We have developed a general protocol for preventing and reversing any chronic disease. It is based on the following systemic medical principle: ‘at the present time, removal of cause is a necessary, but not necessarily sufficient, condition for restorative treatment to be effective’. The principle has two caveats: irreversible damage has not been done, and there is not an overwhelming genetic predisposition to the disease in question.

The protocol starts with a medical history and myriad biomarker and performance tests to identify aberrant symptoms and biomarker levels. It then identifies factors that contribute to these aberrant symptoms and biomarker levels. For disease prevention, adoption of these factors should be minimized. For disease reversal, these factors should be eliminated as deeply, widely, and rapidly as possible.

The protocol was tailored for three different chronic diseases: CKD, AD, and PAD/PN. In each case, hundreds of known and repurposed CFs were identified as candidates for elimination, and many known and repurposed treatments were identified as well. The repurposed treatments and CFs were identified using our LRDI process.
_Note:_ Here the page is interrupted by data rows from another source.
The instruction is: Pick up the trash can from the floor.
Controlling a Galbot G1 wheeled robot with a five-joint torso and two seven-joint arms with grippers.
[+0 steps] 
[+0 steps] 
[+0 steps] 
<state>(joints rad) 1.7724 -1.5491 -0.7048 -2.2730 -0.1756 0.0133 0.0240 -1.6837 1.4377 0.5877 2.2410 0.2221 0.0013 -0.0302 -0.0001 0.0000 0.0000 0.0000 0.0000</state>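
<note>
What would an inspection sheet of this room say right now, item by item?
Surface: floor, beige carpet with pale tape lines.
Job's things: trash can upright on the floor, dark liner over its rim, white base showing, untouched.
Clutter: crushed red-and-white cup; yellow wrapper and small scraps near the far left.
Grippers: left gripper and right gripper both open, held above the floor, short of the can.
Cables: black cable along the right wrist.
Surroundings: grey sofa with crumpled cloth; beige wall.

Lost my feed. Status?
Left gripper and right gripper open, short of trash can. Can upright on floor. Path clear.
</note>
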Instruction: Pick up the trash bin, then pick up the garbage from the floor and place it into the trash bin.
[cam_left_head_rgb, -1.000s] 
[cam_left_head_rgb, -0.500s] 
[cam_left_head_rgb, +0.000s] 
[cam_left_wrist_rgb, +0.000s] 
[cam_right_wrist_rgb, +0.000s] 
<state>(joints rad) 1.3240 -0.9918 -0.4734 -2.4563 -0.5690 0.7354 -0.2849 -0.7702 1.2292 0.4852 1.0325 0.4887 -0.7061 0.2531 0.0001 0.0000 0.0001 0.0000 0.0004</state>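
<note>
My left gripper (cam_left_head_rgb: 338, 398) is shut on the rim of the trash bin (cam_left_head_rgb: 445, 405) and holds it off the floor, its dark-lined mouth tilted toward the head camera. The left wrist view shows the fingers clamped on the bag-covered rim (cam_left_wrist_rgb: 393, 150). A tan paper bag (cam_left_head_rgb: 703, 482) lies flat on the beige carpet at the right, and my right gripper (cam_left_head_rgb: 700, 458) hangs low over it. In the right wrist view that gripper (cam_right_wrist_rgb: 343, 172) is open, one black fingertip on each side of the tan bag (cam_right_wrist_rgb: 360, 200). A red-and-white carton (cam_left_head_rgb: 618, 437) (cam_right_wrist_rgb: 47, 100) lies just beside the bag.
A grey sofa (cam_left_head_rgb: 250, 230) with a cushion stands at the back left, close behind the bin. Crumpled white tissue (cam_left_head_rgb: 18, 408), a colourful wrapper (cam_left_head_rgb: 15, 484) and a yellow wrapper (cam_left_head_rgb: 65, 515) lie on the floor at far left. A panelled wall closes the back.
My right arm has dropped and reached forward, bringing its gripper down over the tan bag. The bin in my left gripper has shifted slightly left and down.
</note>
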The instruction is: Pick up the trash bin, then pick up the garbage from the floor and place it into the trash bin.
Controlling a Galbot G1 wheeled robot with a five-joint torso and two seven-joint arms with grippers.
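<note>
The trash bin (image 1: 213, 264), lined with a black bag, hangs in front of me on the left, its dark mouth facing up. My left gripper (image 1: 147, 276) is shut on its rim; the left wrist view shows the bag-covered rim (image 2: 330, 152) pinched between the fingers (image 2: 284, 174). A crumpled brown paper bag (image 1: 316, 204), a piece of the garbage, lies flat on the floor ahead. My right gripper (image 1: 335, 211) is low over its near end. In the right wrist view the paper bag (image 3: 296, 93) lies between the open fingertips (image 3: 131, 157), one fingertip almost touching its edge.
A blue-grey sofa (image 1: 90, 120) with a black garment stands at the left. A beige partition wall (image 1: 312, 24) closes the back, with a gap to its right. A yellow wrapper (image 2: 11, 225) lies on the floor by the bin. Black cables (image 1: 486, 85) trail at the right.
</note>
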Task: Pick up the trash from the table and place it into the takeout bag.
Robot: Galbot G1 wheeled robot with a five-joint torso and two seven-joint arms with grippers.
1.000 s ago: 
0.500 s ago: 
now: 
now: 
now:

There is much overlap of CFs among the three diseases, and less overlap among the treatments. Our recent publications on CFs common to two other chronic diseases (IBD, GIC) and COVID-19 imply the existence of a unity between chronic and infectious diseases. This unified theory of infectious-chronic diseases further implies that switching from a symptom-based coordinate system to a CF-based coordinate system for preventing and treating/reversing diseases can produce synergistic benefits for eliminating both types of disease in any individual.